Shiva Keshavan was 24 years old at the time of the Turin Olympics, and was making his third Olympic appearance, after representing India at the 1998 Nagano Olympics and the 2002 Salt Lake City Olympics. The men's singles was held on 11–12 February, and was held over four runs, two runs on each day. The final placement was determined by adding up all the run times for each athlete. On the first day, Keshavan finished the first run in a time of 53.729 seconds, and the second in 52.972 seconds. Overnight, he was in 29th place out of 36 competitors.

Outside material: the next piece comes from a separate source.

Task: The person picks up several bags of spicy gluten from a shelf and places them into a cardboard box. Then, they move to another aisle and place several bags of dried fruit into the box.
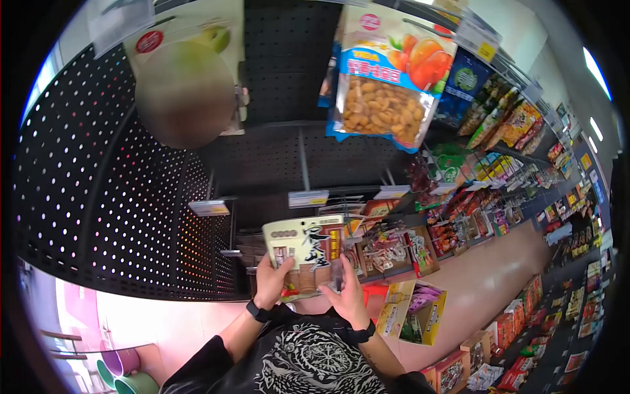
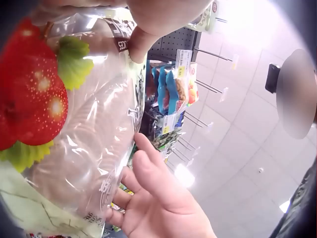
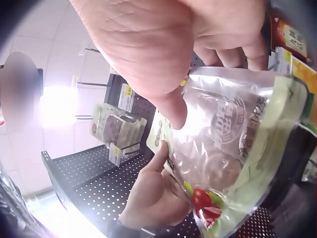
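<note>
A flat clear-and-cream food package (image 1: 305, 256) with dark brush lettering and round slices inside is held upright before the chest. My left hand (image 1: 270, 282) grips its left side, thumb on the front. My right hand (image 1: 348, 297) holds the lower right side, thumb along the edge. In the left wrist view the package (image 2: 84, 129) shows red fruit, with the left hand (image 2: 166, 20) above and the right hand (image 2: 166, 196) at its edge. In the right wrist view the right hand (image 3: 148, 44) covers the top of the package (image 3: 223, 129); the left hand (image 3: 156, 196) is beyond.
A black perforated shelf rack (image 1: 118, 184) with hooks and price tags stands ahead. A nut bag (image 1: 384, 92) hangs above. An open yellow carton (image 1: 413, 312) sits low on the right, beside an aisle (image 1: 482, 269). Green and purple buckets (image 1: 121, 361) stand at lower left.
</note>
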Demonstrator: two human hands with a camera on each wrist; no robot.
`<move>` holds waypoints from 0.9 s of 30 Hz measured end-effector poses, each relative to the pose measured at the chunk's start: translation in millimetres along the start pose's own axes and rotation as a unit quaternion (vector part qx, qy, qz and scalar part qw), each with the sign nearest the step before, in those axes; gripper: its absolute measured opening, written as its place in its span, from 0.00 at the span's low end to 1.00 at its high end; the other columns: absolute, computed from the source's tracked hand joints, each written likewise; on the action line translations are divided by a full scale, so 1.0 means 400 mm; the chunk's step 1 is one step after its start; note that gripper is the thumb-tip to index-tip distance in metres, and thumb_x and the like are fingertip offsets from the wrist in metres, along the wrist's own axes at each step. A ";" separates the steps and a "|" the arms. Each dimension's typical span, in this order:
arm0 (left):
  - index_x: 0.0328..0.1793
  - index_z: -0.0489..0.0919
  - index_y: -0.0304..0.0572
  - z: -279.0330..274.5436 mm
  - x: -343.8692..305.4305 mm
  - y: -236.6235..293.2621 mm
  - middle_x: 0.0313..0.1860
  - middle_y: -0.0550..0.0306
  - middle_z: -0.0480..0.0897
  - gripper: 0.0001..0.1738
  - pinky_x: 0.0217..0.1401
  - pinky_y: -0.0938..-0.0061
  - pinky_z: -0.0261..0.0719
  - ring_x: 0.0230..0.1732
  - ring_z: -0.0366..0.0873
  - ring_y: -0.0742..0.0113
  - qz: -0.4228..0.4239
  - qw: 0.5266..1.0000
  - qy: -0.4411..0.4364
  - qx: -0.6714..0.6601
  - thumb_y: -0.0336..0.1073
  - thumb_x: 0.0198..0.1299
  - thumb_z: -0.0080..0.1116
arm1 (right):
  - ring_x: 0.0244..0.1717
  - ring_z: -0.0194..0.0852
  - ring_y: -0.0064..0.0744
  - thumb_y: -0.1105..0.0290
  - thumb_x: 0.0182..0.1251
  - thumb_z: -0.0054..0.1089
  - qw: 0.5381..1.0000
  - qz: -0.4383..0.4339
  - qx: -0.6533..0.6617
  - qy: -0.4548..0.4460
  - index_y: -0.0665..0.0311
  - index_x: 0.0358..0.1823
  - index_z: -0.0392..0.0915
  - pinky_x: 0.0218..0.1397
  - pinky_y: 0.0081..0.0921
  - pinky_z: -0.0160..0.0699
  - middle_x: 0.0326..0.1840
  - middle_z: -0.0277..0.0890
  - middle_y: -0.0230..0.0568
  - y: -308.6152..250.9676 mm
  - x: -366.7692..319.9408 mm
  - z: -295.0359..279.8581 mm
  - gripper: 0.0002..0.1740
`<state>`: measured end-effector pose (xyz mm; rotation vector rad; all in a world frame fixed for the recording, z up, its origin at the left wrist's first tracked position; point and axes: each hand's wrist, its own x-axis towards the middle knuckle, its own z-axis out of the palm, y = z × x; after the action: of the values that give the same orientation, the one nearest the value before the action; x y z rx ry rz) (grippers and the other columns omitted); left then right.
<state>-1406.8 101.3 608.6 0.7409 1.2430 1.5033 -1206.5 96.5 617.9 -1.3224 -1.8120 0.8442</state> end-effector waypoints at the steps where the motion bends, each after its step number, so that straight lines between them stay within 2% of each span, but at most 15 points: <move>1: 0.52 0.76 0.31 -0.001 0.006 0.006 0.44 0.56 0.83 0.16 0.48 0.77 0.76 0.42 0.78 0.74 0.002 1.000 -0.004 0.029 0.30 0.59 0.63 | 0.63 0.69 0.38 0.68 0.53 0.73 1.000 -0.003 0.000 -0.007 0.65 0.73 0.53 0.56 0.27 0.73 0.68 0.63 0.49 -0.009 0.009 0.004 0.48; 3: 0.52 0.76 0.31 0.000 0.017 0.018 0.44 0.55 0.83 0.17 0.47 0.77 0.76 0.42 0.78 0.74 0.006 0.999 0.008 0.035 0.30 0.59 0.63 | 0.58 0.71 0.34 0.69 0.54 0.72 0.999 0.037 0.028 -0.001 0.64 0.73 0.54 0.55 0.26 0.72 0.64 0.68 0.48 -0.021 0.019 0.004 0.47; 4: 0.52 0.76 0.31 0.001 0.023 0.023 0.44 0.55 0.83 0.17 0.47 0.77 0.76 0.42 0.78 0.74 0.010 1.000 0.001 0.024 0.30 0.59 0.63 | 0.53 0.72 0.32 0.71 0.53 0.71 0.997 -0.055 -0.025 0.041 0.63 0.72 0.55 0.54 0.26 0.72 0.62 0.70 0.48 -0.025 0.035 0.001 0.46; 5: 0.53 0.76 0.32 0.006 0.023 0.035 0.43 0.55 0.83 0.17 0.47 0.77 0.76 0.42 0.78 0.75 0.012 1.000 -0.006 0.014 0.30 0.59 0.63 | 0.53 0.72 0.32 0.71 0.53 0.71 0.998 -0.050 -0.026 0.033 0.63 0.72 0.55 0.54 0.26 0.72 0.62 0.70 0.48 -0.031 0.041 -0.005 0.46; 7: 0.53 0.76 0.32 0.011 0.016 0.055 0.44 0.55 0.83 0.16 0.47 0.77 0.76 0.43 0.78 0.75 0.012 1.000 -0.006 0.028 0.30 0.60 0.62 | 0.67 0.65 0.49 0.68 0.56 0.69 0.999 0.026 0.039 0.002 0.68 0.71 0.57 0.67 0.35 0.66 0.68 0.64 0.57 -0.038 0.054 -0.016 0.42; 9: 0.53 0.76 0.31 0.009 0.021 0.046 0.44 0.55 0.83 0.15 0.49 0.77 0.75 0.44 0.77 0.75 0.028 0.999 -0.019 0.008 0.30 0.62 0.60 | 0.67 0.65 0.49 0.69 0.56 0.69 0.999 0.028 0.042 0.001 0.69 0.71 0.57 0.67 0.35 0.66 0.68 0.64 0.55 -0.027 0.057 -0.014 0.42; 11: 0.55 0.75 0.32 0.005 0.023 0.041 0.45 0.55 0.83 0.15 0.51 0.76 0.75 0.46 0.77 0.74 0.025 0.999 -0.032 0.017 0.30 0.63 0.58 | 0.53 0.72 0.31 0.73 0.54 0.71 1.000 0.013 0.017 0.009 0.63 0.72 0.56 0.53 0.25 0.71 0.65 0.69 0.48 -0.009 0.064 -0.012 0.44; 13: 0.56 0.74 0.32 0.016 0.028 0.037 0.47 0.54 0.83 0.16 0.53 0.75 0.75 0.47 0.77 0.73 0.027 0.999 -0.027 0.005 0.30 0.64 0.58 | 0.61 0.67 0.32 0.74 0.55 0.69 1.000 0.018 0.024 0.008 0.63 0.73 0.54 0.59 0.25 0.68 0.70 0.62 0.50 -0.011 0.060 -0.008 0.45; 16: 0.57 0.73 0.32 0.064 0.048 0.044 0.47 0.54 0.82 0.16 0.53 0.75 0.75 0.47 0.78 0.71 0.018 0.997 -0.068 0.016 0.30 0.64 0.57 | 0.65 0.64 0.33 0.75 0.57 0.67 0.997 0.012 0.056 0.044 0.66 0.74 0.51 0.65 0.28 0.64 0.71 0.59 0.50 0.033 0.061 -0.004 0.45; 18: 0.57 0.73 0.32 0.104 0.070 0.019 0.47 0.53 0.82 0.17 0.53 0.74 0.75 0.48 0.78 0.70 0.028 0.992 -0.117 0.036 0.31 0.64 0.57 | 0.68 0.64 0.43 0.71 0.57 0.67 0.982 0.073 0.117 0.126 0.68 0.71 0.55 0.69 0.32 0.62 0.69 0.63 0.55 0.029 0.068 -0.019 0.42; 19: 0.57 0.72 0.31 0.130 0.084 0.011 0.46 0.50 0.82 0.18 0.52 0.72 0.75 0.48 0.78 0.69 0.058 0.987 -0.136 0.067 0.33 0.64 0.58 | 0.68 0.64 0.43 0.71 0.57 0.67 0.982 0.074 0.118 0.131 0.68 0.71 0.55 0.69 0.32 0.62 0.69 0.63 0.55 0.044 0.073 -0.026 0.42; 21: 0.60 0.70 0.31 0.186 0.097 0.052 0.49 0.55 0.81 0.19 0.56 0.75 0.72 0.51 0.75 0.72 0.057 0.974 -0.185 0.117 0.30 0.65 0.57 | 0.68 0.59 0.36 0.78 0.60 0.63 0.973 0.047 0.134 0.182 0.68 0.74 0.47 0.71 0.31 0.58 0.71 0.56 0.49 0.093 0.085 -0.050 0.44; 22: 0.60 0.70 0.31 0.209 0.103 0.050 0.49 0.55 0.81 0.19 0.56 0.75 0.72 0.51 0.75 0.72 0.056 0.973 -0.189 0.117 0.30 0.65 0.57 | 0.69 0.58 0.36 0.78 0.60 0.63 0.968 0.044 0.156 0.192 0.68 0.75 0.46 0.71 0.32 0.57 0.71 0.55 0.49 0.102 0.094 -0.064 0.44; 24: 0.55 0.72 0.31 0.249 0.114 0.046 0.45 0.47 0.82 0.19 0.51 0.71 0.74 0.46 0.79 0.66 0.109 0.966 -0.165 0.167 0.36 0.63 0.58 | 0.69 0.58 0.36 0.78 0.60 0.63 0.968 0.035 0.150 0.200 0.68 0.74 0.46 0.71 0.32 0.57 0.71 0.55 0.49 0.116 0.110 -0.099 0.44; 27: 0.55 0.72 0.31 0.293 0.114 0.038 0.45 0.48 0.82 0.18 0.52 0.72 0.74 0.46 0.79 0.67 0.111 0.978 -0.141 0.103 0.35 0.63 0.58 | 0.66 0.61 0.35 0.78 0.60 0.63 0.970 0.016 0.112 0.214 0.68 0.75 0.46 0.69 0.30 0.61 0.69 0.58 0.48 0.133 0.135 -0.140 0.45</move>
<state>-1319.8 183.7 649.8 1.2217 1.1368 1.3956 -1144.2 166.9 612.3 -1.2728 -1.3238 0.6925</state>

The next day, he posted run times of 52.696 seconds and 52.540 seconds. Overall, the sum of his run times was 3 minutes and 31.937 seconds, which meant he finished in 25th place out of 35 lugers who completed all four runs. The gold medal was won by Armin Zöggeler of Italy in a time of 3 minutes and 26.088 seconds; the silver medal was taken by Albert Demchenko of Russia, and the bronze by Mārtiņš Rubenis of Latvia. Keshavan would go on to represent his country at the 2010, 2014, and the 2018 Winter Olympics.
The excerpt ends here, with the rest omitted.